**WHAT THE TASK ASKS:** Scan the data, and whenever a line contains "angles", copy it.

**RECORDS FOR THE TASK:**
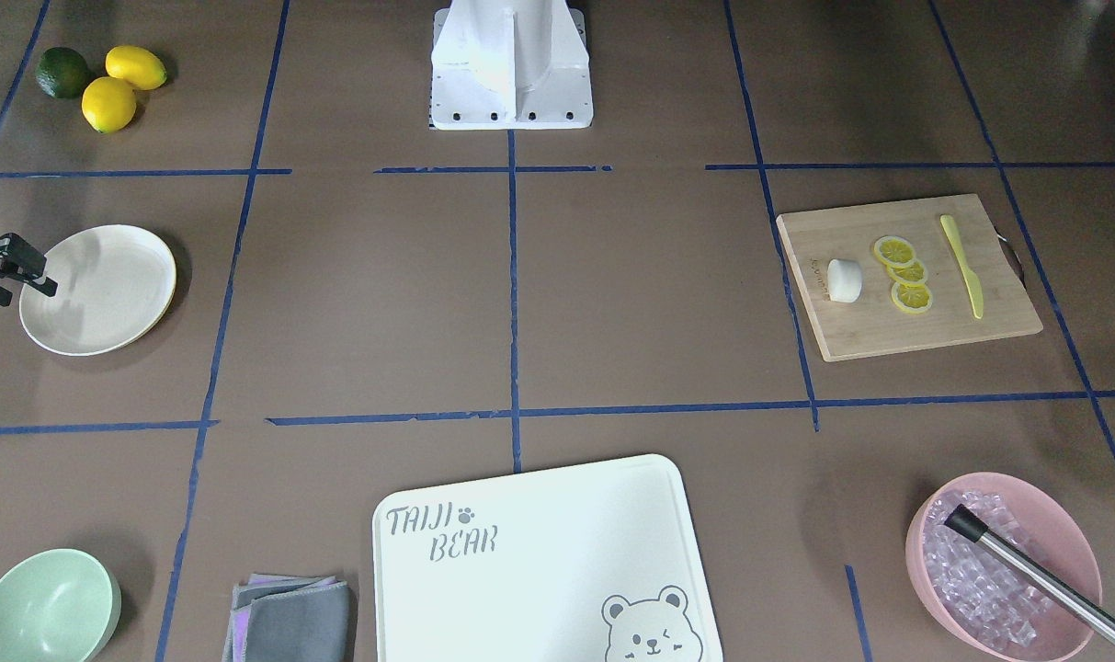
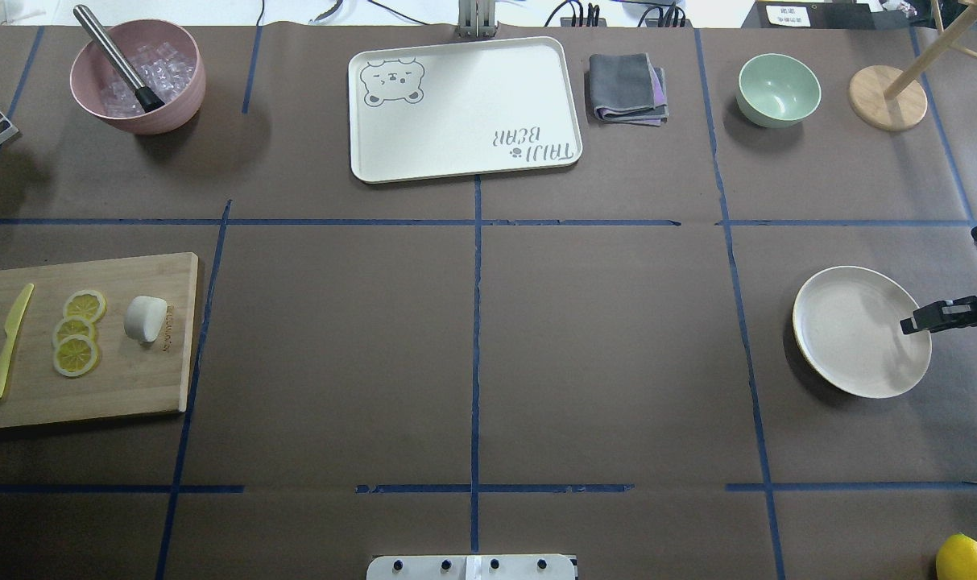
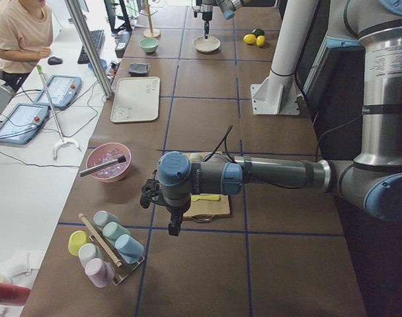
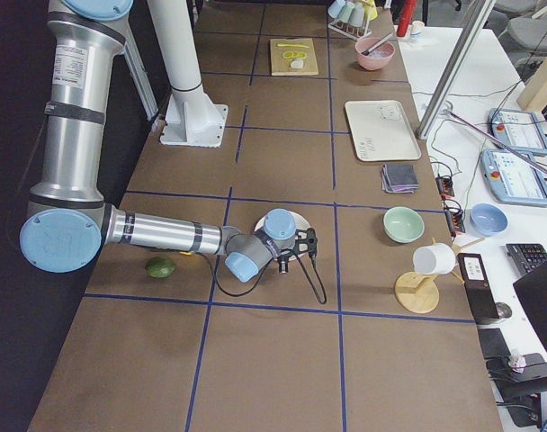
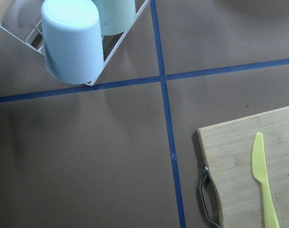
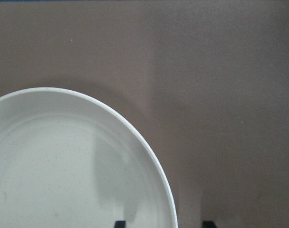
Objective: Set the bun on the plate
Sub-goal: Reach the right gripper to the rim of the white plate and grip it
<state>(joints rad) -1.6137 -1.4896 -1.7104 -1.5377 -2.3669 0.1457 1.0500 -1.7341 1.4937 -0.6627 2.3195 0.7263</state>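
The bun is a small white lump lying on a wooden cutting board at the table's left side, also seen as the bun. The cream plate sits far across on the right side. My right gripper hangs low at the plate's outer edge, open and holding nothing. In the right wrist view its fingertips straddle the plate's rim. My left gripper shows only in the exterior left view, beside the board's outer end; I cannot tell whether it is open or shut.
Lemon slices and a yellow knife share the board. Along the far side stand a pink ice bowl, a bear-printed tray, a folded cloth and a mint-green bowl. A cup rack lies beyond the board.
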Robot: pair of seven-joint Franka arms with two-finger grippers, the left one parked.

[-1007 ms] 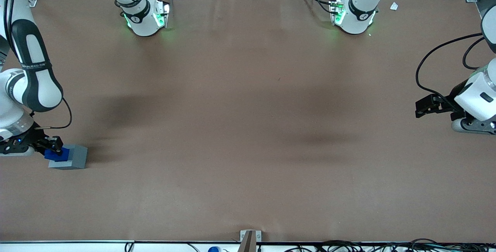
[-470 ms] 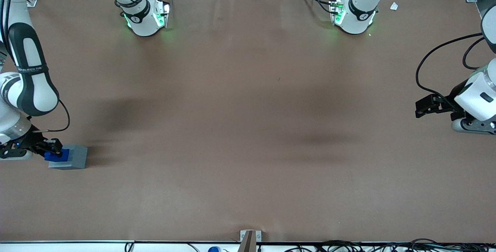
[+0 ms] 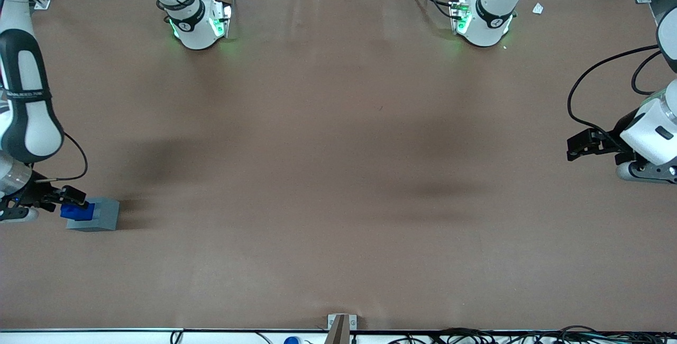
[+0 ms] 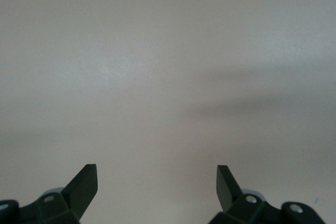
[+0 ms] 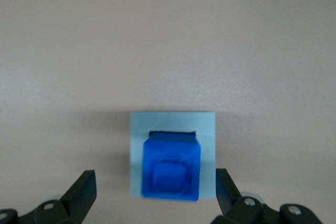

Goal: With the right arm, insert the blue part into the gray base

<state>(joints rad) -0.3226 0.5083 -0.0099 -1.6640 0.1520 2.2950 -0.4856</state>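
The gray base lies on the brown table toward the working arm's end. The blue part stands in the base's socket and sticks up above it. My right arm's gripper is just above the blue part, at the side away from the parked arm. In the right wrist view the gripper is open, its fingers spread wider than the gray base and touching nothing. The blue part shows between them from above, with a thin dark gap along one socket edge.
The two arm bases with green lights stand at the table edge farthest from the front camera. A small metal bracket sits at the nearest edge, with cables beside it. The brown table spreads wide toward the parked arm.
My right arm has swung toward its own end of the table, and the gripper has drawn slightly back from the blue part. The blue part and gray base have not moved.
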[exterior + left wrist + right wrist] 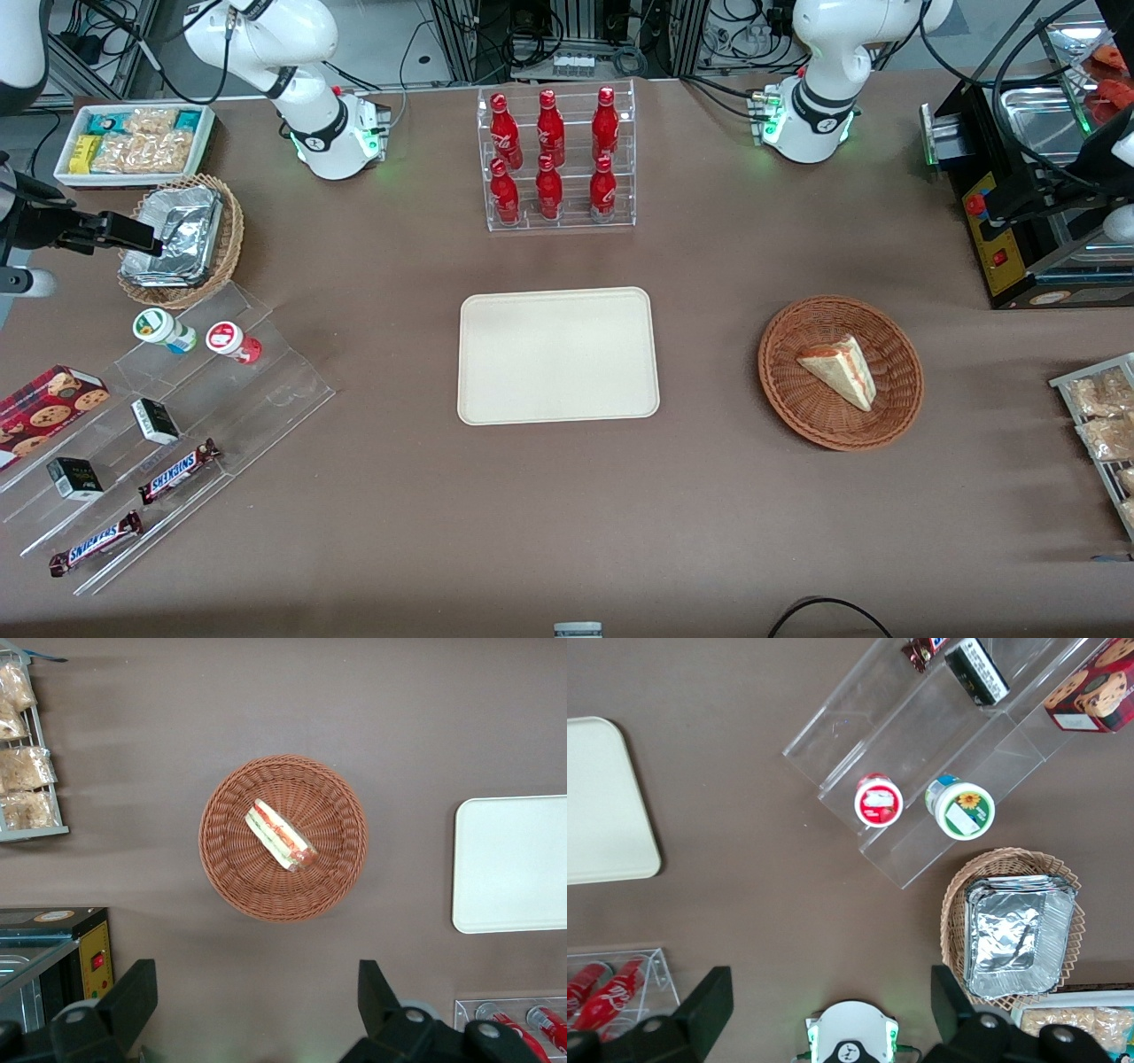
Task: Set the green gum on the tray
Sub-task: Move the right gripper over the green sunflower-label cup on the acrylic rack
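Hovering above the wicker basket (232, 232) of foil containers (177, 232) at the working arm's end of the bench (443, 532), the hand (146, 237) holds nothing; the right wrist view shows its two black fingers (700, 1010) spread wide apart, with bare bench between them

The green gum (159, 328) stands upright on the top step of a clear acrylic stepped stand (266, 390), just nearer the front camera than the basket. Its round white lid with the green mark faces up, and the blue-green label shows on its side. The hand is above and a little farther from the camera than the bottle, not touching it. Just beside the green gum on the same step stands the red-lidded bottle (232, 340), the two apart by a small gap

The tray (558, 354) lies flat in the middle of the bench, well apart from the stand, with nothing on it. On the lower steps of the stand lie two Snickers bars (177, 471) and two small dark boxes (155, 420)
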Controlling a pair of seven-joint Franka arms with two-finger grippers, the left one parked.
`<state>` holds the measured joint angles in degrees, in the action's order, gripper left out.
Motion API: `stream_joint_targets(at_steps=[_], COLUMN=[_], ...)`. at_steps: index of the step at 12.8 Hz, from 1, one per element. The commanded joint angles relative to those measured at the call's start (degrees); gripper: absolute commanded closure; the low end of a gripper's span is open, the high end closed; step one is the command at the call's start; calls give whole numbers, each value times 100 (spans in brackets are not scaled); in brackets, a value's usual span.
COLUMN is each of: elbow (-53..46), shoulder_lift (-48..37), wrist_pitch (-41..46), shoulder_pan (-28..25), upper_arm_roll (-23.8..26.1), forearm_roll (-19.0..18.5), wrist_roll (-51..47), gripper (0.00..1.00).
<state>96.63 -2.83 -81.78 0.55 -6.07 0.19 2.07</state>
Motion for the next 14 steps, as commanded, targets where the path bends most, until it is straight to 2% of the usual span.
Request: stream_joint_targets(at_steps=[1, 5, 7, 11, 14], elbow=[539, 2057, 2552, 3026, 3265], shoulder_lift=[-156, -989, -1228, -1141, -931], wrist_pitch=[-503, -2048, -2638, -3517, -4142], shoulder_pan=[24, 33, 85, 94, 94], upper_arm_roll=[-280, -483, -570, -808, -913], forearm_roll=[43, -36, -360, -379, -371], wrist_roll=[696, 2329, 3042, 3896, 3977], gripper=[1, 1, 1, 1, 1])
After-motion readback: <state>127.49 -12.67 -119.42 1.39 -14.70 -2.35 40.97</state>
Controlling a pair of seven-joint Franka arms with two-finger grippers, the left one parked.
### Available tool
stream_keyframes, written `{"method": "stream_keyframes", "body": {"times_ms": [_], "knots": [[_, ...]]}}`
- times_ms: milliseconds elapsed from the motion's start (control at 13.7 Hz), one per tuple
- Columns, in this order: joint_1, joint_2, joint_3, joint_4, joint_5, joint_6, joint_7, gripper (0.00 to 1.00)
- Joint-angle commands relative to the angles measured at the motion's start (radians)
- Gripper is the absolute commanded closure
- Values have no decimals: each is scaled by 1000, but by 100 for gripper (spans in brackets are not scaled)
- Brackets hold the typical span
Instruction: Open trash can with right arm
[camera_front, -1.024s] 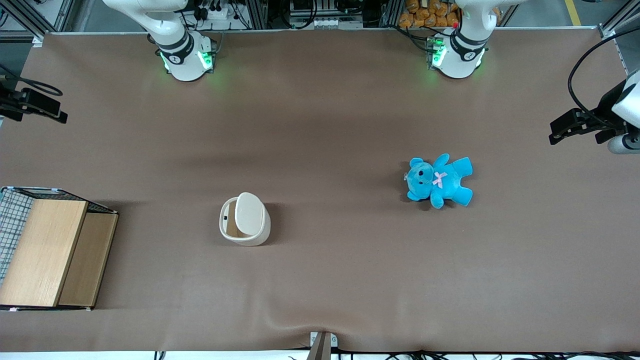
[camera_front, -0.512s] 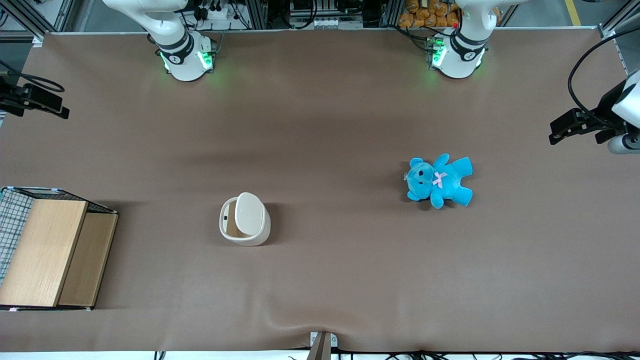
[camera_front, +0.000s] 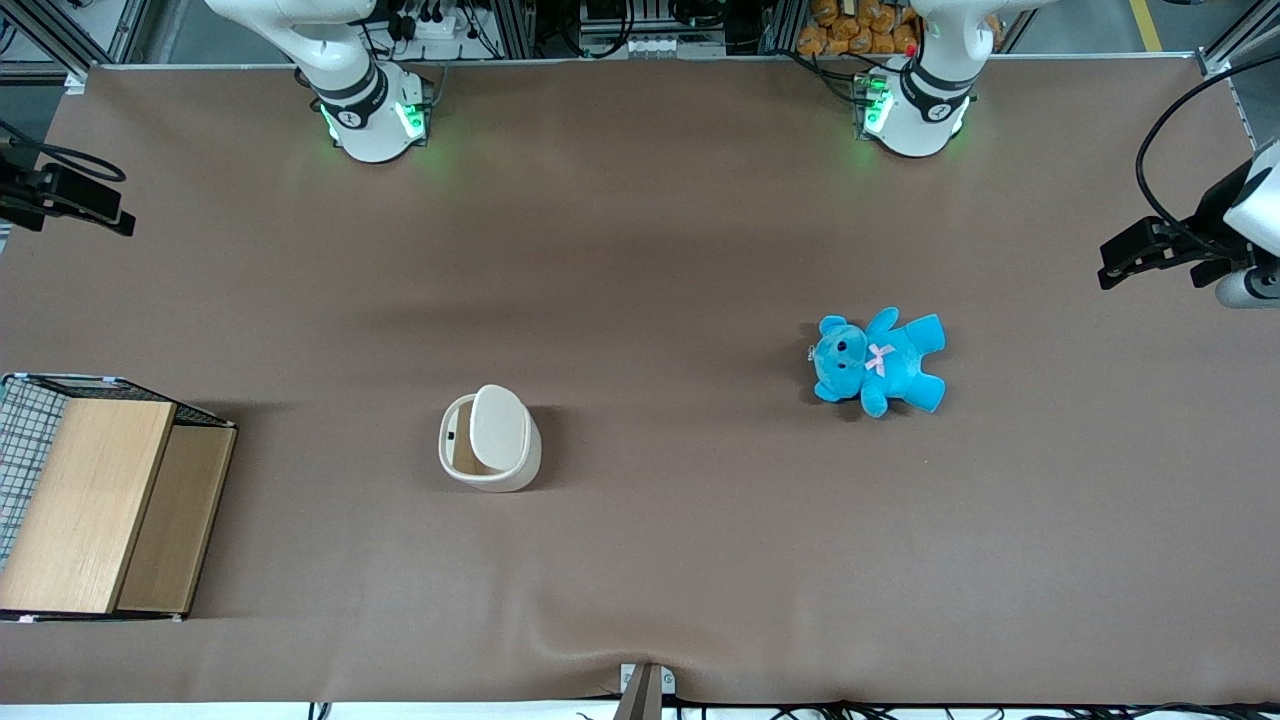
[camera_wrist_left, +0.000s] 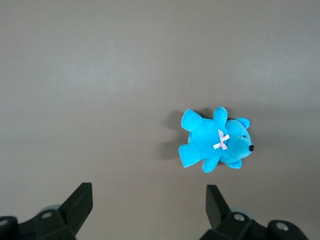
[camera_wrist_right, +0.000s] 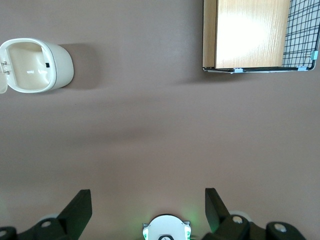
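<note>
The front view looks straight down on the whole desk (camera_front: 640, 560). The right wrist view, high above, shares the trash can (camera_front: 489, 438) with it, beyond its end effector (camera_wrist_right: 148, 210).

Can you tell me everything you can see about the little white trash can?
The trash can is a small cream-white bin that looks like smooth plastic, with a rounded-square rim. Its flat lid is swung up, so the tan inside shows and looks empty. It stands upright on the brown table, touching nothing else. The wooden box lies toward the working arm's end. The gripper hangs open high above the table, well away from the can.
</note>
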Motion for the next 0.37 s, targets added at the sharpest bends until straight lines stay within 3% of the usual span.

**YOUR SOLUTION:**
`<state>` holds the measured joint angles in degrees, in the action's order, gripper left out.
Motion API: `stream_joint_targets(at_steps=[_], COLUMN=[_], ...)`. at_steps: index of the step at 12.8 Hz, from 1, one per element. The commanded joint angles relative to those measured at the call's start (degrees); gripper: absolute commanded closure; the low end of a gripper's span is open, the high end closed; step one is the command at the call's start; calls give whole numbers, each value times 100 (spans in brackets are not scaled); in brackets, a value's usual span.
- Joint-angle commands relative to the angles measured at the motion's start (radians)

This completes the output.